* Task to complete:
Every line of the data should be written out exactly, with the pictures left out.

### Source data ###

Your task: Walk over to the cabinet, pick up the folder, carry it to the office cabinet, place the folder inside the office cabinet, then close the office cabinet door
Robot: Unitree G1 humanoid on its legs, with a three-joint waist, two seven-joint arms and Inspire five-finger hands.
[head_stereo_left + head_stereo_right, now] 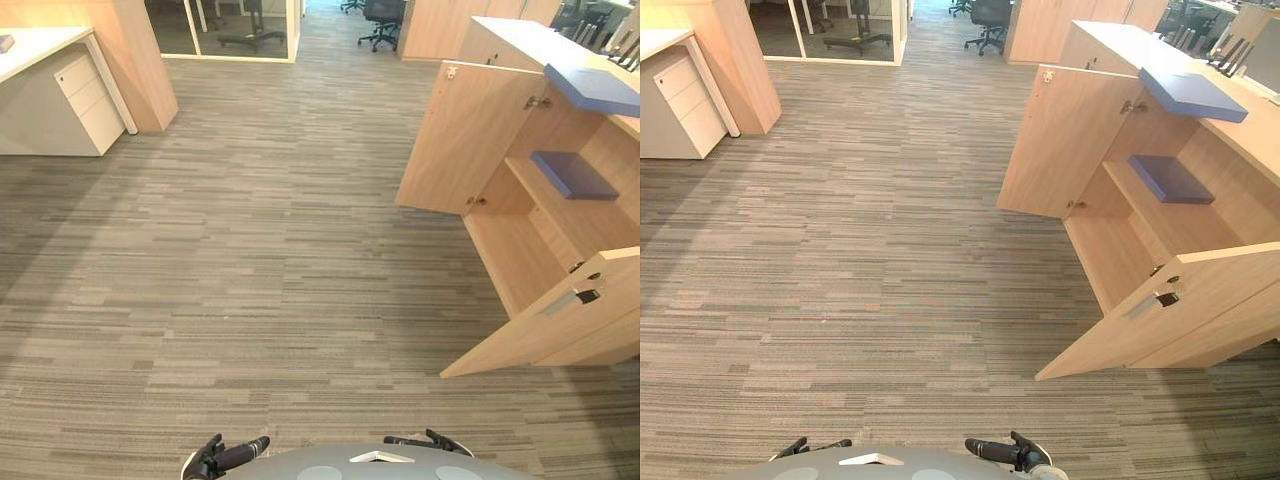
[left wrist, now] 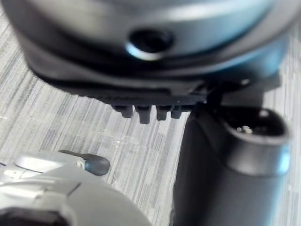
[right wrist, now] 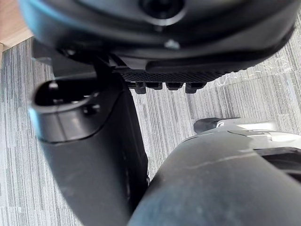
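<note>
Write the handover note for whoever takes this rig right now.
Left hand and right hand: open, empty, above the carpet.
A blue folder lies on the shelf inside the cabinet; a second folder lies on its top.
The far door and near door stand open.
Done, apparently: folder placed inside. Left: step to the cabinet at the robot's right and shut the doors.

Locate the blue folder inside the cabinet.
The blue folder lies at the eye views' right, on the shelf of the open cabinet, below a second folder on top.
</note>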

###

* Answer below:
Your task: Walk over to the cabinet, pick up the folder, carry it to the office cabinet, place the folder inside the office cabinet, then close the office cabinet door
Robot: Unitree G1 humanoid on its legs, with a three-joint waist, two seven-joint arms and Inspire five-finger hands.
[head_stereo_left + head_stereo_right, now] 
[left wrist, now] 
[right wrist, now] 
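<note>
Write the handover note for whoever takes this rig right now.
Left hand and right hand: open, empty, above the carpet.
A blue folder lies on the shelf inside the cabinet; a second folder lies on its top.
The far door and near door stand open.
Done, apparently: folder placed inside. Left: step to the cabinet at the robot's right and shut the doors.

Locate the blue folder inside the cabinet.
The blue folder lies at the eye views' right, on the shelf of the open cabinet, below a second folder on top.
</note>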

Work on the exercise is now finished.